Let I be the current through the circuit and apply the KVL rule as,
\[
 - V + 5\;\Omega \times I + 10\;\Omega \times I = 0\\
\Rightarrow I = \dfrac{V}{{15}}\;{\rm{A}}
\]
And the potential difference across C is,
\[
V = 5\;\Omega \times I - 10\;\Omega \times I\\
\Rightarrow V = 5\;\Omega \times \left( {\dfrac{V}{{15}}} \right)\;{\rm{A}} - 10\;\Omega \times \left( {\dfrac{V}{{15}}} \right)\;{\rm{A}}\\
\Rightarrow V = - \dfrac{V}{3}
\]
-Now, consider the second case, when both the switches are open. In this case, the circuit is not completed and the charge flow through the capacitor is zero.

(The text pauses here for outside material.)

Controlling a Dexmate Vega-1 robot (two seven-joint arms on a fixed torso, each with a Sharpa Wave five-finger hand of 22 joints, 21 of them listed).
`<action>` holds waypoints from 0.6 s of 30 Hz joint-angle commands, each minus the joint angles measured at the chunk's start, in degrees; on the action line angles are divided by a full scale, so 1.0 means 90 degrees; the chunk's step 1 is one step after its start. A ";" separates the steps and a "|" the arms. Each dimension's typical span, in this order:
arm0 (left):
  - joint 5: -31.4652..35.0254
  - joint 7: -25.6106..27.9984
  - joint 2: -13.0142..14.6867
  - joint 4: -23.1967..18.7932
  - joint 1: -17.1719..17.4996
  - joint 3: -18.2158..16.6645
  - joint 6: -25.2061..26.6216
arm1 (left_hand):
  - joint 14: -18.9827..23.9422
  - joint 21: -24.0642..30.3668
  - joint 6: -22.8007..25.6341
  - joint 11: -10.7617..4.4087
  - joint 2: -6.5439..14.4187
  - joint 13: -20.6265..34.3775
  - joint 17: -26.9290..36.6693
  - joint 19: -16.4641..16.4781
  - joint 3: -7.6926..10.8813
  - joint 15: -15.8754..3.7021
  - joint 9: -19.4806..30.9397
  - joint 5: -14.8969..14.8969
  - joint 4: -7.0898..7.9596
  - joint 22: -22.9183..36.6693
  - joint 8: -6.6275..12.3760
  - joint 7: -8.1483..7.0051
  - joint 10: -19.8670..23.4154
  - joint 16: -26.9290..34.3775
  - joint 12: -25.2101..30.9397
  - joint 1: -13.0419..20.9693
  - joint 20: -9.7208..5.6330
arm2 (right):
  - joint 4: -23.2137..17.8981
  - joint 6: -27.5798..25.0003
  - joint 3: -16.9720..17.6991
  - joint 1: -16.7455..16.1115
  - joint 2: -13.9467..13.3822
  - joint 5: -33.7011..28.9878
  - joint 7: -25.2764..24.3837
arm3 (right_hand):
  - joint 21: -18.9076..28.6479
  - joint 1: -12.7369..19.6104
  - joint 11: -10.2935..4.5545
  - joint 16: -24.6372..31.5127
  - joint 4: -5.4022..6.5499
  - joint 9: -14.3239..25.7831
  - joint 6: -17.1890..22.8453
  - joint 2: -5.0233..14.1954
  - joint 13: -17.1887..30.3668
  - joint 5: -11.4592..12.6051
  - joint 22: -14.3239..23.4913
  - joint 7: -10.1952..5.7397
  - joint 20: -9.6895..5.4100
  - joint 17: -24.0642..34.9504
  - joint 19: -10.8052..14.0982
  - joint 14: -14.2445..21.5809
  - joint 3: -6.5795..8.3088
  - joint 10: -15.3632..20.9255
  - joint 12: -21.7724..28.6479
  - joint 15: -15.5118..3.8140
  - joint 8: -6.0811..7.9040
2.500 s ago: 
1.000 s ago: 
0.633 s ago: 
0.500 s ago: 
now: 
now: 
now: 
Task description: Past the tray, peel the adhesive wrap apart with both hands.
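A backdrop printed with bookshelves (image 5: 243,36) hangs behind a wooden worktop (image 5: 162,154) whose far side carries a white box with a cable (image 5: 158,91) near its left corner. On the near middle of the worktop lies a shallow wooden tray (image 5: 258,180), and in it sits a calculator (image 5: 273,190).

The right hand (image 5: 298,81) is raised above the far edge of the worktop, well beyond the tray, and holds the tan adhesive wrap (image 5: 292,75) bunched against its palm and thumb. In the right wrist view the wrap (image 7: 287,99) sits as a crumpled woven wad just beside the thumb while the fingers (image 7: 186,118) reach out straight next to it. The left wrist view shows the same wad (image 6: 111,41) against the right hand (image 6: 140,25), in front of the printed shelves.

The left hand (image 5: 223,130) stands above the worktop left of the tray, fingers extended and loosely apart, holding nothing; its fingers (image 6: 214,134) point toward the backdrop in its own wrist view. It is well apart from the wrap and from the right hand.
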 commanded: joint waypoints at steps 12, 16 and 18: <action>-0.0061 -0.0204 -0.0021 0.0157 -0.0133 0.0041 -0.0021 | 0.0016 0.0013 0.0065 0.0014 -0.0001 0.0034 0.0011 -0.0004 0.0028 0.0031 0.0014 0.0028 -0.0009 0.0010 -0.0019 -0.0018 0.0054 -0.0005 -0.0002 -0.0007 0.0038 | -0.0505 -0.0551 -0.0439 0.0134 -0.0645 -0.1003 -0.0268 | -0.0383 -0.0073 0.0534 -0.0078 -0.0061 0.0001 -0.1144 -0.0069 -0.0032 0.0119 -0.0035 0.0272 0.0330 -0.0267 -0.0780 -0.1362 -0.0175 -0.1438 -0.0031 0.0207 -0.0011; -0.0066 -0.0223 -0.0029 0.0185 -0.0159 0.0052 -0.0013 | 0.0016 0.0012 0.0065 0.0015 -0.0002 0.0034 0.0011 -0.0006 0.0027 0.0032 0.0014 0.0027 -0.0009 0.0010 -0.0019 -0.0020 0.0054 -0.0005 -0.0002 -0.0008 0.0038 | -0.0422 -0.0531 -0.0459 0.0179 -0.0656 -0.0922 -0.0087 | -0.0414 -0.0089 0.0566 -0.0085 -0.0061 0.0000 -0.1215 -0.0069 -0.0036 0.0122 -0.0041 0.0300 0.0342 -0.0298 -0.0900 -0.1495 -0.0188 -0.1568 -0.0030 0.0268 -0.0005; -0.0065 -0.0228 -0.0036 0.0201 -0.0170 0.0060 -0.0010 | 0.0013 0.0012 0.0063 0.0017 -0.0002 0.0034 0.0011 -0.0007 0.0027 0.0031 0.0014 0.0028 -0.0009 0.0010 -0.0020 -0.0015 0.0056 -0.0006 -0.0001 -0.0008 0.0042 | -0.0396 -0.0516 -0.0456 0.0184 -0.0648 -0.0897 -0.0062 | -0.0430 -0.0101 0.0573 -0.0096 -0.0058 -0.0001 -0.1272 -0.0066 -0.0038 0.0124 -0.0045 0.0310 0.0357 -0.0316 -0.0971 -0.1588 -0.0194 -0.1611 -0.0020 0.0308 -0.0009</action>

Therefore, the potential difference across C is zero.
-Consider the third case, where \[{S_1}\] is closed and \[{S_2}\] is open.In this case, the flow of current in equilibrium is zero, but the potential difference is V across the capacitor.
-Consider the fourth case, where \[{S_1}\] is open and \[{S_2}\] is closed.In this case, the battery is not connected with the circuit, hence there is no power source to alter the reading of the capacitor.

Therefore, the condenser C will be fully charged to potential V if \[{S_1}\] is closed and \[{S_2}\] is open and option ( C ) is correct.

Note: Try to understand the various methods to resolve the complex circuits and obtain the relationship for current and voltages' corresponding magnitude. Moreover, conditions for the zero potential are also needed to take under consideration to resolve such problems.